But despite forecasts the rain will pass for soaked central and south-west Queensland by Thursday, towns and homesteads could be cut off or at risk of flooding for weeks to come, according to the Bureau of Meteorology’s senior meteorologist, Dean Narramore.

That is after a band of rain dumped falls of between 50mm to 100mm in the 24 hours to 9am on Wednesday across an area of central Queensland from Mount Isa down towards Charleville, including falls of 161mm in Tambo.

“All the rainfall overnight is going to lead to prolonged flooding out west as well as renewed river level rises,” Narramore said.

Narramore said that most of the 50mm to 100mm fell on the upper catchments of “very large and very slow moving rivers” that were already undergoing major flooding.

“So that will continue to feed down in the coming days and weeks,” he said.

“There’s incredible flooding out there, and likely to continue for days, if not weeks, right across south west Queensland”.

Narramore said the new downpours – that had continued a weather event the bureau officially dates to 23 March – were weakening as they headed south-east and should move offshore by Wednesday evening.

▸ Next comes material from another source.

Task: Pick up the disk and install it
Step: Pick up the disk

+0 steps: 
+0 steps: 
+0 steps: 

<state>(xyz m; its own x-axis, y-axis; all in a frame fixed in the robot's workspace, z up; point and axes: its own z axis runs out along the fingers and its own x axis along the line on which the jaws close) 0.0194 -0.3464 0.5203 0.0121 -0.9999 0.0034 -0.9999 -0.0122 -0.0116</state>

Narramore said clear skies forecast for Thursday inland should reveal rivers swollen tens of kilometres wide and muddy seas and lakes upon normally parched plains.

“You’re going to see some incredible imagery I’m sure tomorrow from this huge part of south-west Queensland that is currently flooded,” he said.

And as the flood waters eventually drain to the Kati Thanda- Lake Eyre or down the Murray Darling basins, entire towns will gradually emerge from the muck.

The Queensland premier, David Crisafulli, said he had met the 28 residents of the town of Adavale, all of whom had been evacuated about 85km down the Bulloo River to Quilpie.

“Across the 20 homes, every single one of those homes has damage in that habitable area,” Crisafulli said.

“So there’s not a single place in that community where you can use as the rebuild, not a single place that you could say people can go to that life can be a bit normal”.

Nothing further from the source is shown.